Arbovax Inc, USA
Malcolm Thomas is president and CEO of Arbovax, a biotechnology company commercializing a unique and innovative platform technology that can be used to make vaccines against insect-borne viral diseases. The company is currently working on Dengue Fever and Chikungunya vaccines. Prior to Arbovax he was Vice President of Operations for StemCo Biomedical and before that, was Director of International Marketing for Bayer Biologicals and Vice President of Pacific Rim Operations for Becton Dickinson Biosciences. During his tenure with Becton Dickinson as Vice President for Asia Pacific he lived in Singapore for 5 years. He started his http://vaccines.global-summit.com/europe/working life as a research scientist in the biochemistry department of the Wellcome Research Laboratories in the UK.

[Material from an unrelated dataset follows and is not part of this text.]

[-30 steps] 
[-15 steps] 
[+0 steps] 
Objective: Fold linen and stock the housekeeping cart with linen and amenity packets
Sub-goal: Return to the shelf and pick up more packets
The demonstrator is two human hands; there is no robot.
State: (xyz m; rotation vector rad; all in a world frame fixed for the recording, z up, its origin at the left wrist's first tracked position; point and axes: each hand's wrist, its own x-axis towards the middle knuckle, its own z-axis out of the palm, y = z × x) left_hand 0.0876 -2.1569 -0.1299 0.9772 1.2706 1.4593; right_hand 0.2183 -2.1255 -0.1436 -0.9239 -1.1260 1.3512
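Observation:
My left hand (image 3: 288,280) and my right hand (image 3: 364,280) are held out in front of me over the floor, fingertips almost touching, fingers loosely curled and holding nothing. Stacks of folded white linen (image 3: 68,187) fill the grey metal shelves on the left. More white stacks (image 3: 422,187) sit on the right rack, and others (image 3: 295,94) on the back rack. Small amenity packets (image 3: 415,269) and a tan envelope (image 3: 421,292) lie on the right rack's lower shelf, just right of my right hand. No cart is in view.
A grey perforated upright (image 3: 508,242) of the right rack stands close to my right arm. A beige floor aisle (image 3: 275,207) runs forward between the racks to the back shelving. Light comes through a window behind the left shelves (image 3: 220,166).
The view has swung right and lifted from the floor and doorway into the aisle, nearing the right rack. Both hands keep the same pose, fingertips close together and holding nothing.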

Dengue fever is becoming increasingly common in tropical and subtropical regions throughout the world and recent outbreaks in the continental USA highlight the widespread threat to public health. Dengue virus (DV) is transmitted by mosquitoes and as distribution of these insects has expanded, so have cases of dengue fever. DV is a member of the Flavivirus family and has 4 distinct serotypes (DV1, 2, 3 and 4). No cross protection is afforded to a heterologous serotypes following infection by any one of the individual serotypes. In addition, the presence of antibodies to one serotype of DV can facilitate the occurrence of the more severe dengue hemorrhagic fever through immune enhancement upon infection with a second serotype. For this reason, the development of a safe, tetravalent vaccine to produce a balanced immune response to all four serotypes is absolutely critical. Arbovax employs a novel dual-function platform technology to develop safe and effective live-attenuated vaccines coupled with a low cost system of manufacture to target DV and other insect-borne viruses. Host range (HR) mutants of each DV serotype were created by truncating the transmembrane domain of the E protein and selecting for strains of DV that replicated well in insect but not mammalian cells. Four experimental groups (n=4 animals per group) of African green monkeys were vaccinated with a tetravalent DV HR vaccine in four separate injections, one into each limb. Each group was challenged with one serotype of wild type DV. Four negative control groups (n=4 animals/group) were injected with diluents only and each group was similarly challenged with only one serotype of wild type virus (DV1-4). No vaccine related adverse events occurred. The vaccine strains were confirmed to be attenuated in vivo by infectious center assays. Appropriate IgG responses to each DV serotype were also detected by ELISA. PRNT50 revealed that all animals seroconverted 100% to DV1, 2, 3 and 4. The DV HR tetravalent vaccine was also able to protect animals from challenge with a virulent DV strain. Post-challenge viremia was decreased by a factor of 10 as compared to unvaccinated animals. These DV HR mutants are good candidate vaccines that can go on to human trials. Overall, this method for the creation of live, attenuated viral vaccines that generate safe and effective immunity may be applied to many other insect-borne viral diseases for which no current effective therapies exist.